Task details
For the entries below, the result should be an exact transcription of the lines from the one with "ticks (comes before" up to and including the one with "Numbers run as", and only those.

Supplied data
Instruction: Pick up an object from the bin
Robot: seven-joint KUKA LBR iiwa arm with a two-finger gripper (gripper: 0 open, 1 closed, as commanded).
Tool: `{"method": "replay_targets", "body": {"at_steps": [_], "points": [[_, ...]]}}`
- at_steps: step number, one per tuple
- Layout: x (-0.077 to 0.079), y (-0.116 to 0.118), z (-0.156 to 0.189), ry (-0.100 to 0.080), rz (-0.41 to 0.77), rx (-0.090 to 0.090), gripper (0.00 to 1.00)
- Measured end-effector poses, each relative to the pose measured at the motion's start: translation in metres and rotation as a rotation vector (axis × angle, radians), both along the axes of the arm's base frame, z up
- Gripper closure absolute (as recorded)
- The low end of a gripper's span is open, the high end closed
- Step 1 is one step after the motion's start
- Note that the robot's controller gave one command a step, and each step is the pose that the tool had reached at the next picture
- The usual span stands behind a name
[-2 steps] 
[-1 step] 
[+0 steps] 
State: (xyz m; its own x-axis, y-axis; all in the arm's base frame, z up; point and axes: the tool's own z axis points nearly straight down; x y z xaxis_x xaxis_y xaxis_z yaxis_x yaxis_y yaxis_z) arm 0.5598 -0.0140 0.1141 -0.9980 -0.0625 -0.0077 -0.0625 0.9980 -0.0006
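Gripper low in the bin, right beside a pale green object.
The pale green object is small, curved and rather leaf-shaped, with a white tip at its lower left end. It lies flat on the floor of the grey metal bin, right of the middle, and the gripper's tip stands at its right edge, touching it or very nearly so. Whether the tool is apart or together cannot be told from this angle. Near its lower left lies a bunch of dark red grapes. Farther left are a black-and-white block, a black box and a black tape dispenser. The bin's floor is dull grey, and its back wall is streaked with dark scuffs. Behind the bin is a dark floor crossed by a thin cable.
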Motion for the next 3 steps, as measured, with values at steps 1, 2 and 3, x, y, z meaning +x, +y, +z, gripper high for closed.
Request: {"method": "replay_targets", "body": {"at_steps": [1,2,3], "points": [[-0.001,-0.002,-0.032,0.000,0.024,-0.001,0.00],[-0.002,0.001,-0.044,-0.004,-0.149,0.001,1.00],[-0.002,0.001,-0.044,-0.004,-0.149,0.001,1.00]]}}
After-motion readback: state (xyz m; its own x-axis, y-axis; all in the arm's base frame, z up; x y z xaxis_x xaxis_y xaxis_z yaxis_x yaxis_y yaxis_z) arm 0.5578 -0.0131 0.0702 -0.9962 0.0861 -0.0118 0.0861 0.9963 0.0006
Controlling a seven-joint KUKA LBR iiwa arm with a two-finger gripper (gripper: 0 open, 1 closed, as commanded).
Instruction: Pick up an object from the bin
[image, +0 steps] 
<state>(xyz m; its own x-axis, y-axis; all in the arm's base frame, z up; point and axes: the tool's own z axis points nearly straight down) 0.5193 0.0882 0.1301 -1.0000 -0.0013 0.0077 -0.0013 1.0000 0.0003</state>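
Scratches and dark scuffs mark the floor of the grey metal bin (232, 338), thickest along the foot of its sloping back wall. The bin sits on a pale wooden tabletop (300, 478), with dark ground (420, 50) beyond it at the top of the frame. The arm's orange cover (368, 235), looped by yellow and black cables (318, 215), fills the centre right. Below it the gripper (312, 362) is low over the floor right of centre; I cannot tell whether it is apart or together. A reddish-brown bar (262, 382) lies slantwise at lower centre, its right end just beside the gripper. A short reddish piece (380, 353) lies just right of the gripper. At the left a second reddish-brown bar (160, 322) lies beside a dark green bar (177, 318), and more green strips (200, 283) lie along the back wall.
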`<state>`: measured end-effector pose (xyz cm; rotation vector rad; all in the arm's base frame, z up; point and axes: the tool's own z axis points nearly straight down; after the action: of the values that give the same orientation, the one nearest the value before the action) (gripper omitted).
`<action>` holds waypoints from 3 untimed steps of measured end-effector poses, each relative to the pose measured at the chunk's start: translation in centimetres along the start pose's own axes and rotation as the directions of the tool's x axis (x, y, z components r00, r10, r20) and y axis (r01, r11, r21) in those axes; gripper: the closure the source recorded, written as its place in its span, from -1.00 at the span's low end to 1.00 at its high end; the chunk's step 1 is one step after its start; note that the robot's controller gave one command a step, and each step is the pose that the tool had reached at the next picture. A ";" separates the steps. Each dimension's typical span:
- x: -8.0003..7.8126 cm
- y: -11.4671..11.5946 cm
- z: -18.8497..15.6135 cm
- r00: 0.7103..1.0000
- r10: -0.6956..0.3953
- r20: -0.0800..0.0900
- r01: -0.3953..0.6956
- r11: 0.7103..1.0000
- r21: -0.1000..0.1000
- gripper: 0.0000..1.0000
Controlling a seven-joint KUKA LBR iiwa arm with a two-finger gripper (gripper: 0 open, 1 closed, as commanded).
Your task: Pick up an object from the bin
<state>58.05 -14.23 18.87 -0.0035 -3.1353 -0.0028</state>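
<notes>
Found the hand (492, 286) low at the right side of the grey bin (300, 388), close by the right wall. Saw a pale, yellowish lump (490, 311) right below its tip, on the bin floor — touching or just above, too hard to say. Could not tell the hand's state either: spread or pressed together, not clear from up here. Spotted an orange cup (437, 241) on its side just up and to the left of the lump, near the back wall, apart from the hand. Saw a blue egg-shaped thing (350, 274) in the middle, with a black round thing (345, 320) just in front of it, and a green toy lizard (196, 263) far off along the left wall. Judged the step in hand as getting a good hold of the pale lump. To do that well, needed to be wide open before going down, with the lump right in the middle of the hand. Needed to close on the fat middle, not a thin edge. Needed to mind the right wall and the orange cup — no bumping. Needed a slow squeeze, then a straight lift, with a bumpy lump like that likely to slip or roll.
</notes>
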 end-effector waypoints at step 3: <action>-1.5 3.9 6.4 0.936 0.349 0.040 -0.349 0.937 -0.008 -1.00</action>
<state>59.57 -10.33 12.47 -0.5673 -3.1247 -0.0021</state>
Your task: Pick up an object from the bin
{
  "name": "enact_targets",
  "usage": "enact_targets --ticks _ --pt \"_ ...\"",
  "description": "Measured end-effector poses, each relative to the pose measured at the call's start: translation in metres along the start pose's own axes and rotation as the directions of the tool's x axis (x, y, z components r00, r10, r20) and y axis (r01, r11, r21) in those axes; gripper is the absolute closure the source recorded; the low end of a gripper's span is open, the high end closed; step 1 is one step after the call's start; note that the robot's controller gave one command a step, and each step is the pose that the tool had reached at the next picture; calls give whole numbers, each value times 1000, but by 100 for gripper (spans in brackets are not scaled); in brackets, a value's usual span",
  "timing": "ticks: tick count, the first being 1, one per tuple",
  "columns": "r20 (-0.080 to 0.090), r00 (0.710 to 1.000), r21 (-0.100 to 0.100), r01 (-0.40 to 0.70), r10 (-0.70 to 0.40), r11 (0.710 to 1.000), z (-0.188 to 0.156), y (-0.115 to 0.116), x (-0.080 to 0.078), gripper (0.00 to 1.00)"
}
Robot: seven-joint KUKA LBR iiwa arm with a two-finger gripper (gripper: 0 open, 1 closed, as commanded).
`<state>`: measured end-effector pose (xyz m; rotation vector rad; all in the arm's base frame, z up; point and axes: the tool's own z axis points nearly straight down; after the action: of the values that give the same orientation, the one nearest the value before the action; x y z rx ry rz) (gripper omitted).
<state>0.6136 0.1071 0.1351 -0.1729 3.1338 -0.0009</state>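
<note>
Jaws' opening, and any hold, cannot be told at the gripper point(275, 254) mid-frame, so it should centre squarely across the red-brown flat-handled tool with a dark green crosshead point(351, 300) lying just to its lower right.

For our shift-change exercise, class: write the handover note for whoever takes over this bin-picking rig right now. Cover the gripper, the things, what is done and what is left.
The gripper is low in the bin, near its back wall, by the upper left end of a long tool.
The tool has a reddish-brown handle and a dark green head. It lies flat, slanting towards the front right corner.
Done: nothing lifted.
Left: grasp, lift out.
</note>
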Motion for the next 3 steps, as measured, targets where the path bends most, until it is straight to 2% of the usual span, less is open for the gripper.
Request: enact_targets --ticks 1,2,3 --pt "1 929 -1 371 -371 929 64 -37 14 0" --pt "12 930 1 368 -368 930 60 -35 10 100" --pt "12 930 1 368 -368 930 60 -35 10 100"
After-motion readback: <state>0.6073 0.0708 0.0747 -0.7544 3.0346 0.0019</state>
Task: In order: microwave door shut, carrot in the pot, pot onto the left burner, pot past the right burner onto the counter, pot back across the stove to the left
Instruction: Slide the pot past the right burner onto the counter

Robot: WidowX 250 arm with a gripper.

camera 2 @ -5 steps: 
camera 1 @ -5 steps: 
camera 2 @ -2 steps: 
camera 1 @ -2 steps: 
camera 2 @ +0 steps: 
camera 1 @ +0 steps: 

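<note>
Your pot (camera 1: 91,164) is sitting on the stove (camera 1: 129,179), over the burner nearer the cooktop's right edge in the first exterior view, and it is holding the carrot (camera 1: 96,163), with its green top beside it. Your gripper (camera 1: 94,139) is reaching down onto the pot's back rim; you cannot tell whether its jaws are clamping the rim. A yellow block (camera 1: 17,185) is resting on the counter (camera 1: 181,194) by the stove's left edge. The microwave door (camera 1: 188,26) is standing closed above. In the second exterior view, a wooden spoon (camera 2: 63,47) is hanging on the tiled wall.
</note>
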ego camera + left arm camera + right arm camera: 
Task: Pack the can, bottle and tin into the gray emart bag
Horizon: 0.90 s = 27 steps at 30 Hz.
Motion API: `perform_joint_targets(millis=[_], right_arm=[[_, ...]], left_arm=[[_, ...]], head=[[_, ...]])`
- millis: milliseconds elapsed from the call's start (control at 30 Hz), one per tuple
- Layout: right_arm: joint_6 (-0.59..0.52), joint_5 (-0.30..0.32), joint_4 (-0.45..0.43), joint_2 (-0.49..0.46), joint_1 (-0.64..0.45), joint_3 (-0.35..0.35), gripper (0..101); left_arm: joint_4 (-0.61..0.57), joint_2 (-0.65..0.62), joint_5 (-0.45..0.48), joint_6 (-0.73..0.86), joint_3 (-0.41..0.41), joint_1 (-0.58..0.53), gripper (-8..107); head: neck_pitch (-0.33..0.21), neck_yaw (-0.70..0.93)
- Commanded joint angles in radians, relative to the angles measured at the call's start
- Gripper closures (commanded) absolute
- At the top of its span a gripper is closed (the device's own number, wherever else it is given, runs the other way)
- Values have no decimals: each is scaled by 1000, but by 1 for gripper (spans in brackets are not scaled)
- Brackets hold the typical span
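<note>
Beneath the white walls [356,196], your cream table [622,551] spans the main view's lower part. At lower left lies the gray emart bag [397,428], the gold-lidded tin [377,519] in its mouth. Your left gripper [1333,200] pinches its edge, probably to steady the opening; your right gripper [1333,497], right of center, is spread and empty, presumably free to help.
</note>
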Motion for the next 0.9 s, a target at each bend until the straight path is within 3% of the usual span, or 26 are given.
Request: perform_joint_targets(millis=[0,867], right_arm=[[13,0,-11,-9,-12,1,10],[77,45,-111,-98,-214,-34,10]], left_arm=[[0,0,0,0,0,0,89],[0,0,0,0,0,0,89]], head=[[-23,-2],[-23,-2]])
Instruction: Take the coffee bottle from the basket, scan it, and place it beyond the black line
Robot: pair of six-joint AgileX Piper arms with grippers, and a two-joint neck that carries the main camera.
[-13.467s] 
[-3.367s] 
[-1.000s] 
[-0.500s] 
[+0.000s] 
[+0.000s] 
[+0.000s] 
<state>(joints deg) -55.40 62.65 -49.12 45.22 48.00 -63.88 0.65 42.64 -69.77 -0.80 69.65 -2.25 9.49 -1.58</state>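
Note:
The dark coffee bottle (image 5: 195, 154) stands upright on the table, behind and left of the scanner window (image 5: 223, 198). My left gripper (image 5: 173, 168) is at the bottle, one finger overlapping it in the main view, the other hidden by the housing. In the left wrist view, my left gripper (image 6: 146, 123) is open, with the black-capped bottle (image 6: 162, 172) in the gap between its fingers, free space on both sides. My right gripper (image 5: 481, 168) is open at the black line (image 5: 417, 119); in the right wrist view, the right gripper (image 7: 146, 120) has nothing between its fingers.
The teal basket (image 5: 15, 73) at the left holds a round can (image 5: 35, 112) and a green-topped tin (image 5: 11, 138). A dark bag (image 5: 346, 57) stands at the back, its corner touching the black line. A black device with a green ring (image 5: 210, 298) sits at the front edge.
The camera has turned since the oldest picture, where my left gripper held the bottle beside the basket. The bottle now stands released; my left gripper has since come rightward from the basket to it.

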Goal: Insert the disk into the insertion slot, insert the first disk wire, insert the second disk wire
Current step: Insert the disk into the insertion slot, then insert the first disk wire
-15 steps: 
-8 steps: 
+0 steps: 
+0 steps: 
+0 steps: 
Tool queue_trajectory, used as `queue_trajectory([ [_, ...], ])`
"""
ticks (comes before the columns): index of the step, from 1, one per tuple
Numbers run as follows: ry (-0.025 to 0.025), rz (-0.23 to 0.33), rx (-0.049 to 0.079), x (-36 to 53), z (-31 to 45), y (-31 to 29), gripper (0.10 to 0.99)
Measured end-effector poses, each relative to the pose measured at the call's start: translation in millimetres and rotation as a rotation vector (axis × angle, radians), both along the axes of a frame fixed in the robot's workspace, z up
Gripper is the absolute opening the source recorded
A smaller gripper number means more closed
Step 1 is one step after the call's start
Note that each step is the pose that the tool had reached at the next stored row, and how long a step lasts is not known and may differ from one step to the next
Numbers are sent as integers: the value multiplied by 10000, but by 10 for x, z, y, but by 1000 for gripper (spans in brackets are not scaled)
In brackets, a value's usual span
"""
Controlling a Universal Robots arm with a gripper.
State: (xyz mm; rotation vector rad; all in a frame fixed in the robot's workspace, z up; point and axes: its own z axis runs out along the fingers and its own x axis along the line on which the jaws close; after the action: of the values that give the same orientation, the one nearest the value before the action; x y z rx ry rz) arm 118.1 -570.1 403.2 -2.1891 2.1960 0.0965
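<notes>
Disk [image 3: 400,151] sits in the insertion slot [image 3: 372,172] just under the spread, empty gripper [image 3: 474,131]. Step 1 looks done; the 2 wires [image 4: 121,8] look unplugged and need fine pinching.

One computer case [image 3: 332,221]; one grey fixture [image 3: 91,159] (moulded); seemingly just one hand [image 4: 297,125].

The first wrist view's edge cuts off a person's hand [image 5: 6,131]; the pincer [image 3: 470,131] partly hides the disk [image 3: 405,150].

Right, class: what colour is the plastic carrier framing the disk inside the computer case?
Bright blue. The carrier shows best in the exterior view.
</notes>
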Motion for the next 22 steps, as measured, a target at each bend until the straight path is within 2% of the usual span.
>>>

Result of the exercise
ticks (comes before the columns): index of the step, from 1, one per tuple
Numbers run as follows: ry (-0.025 to 0.025), rz (-0.23 to 0.33), rx (-0.049 to 0.079), x (-36 to 53), z (-31 to 45), y (-31 to 29), gripper (0.10 to 0.99)

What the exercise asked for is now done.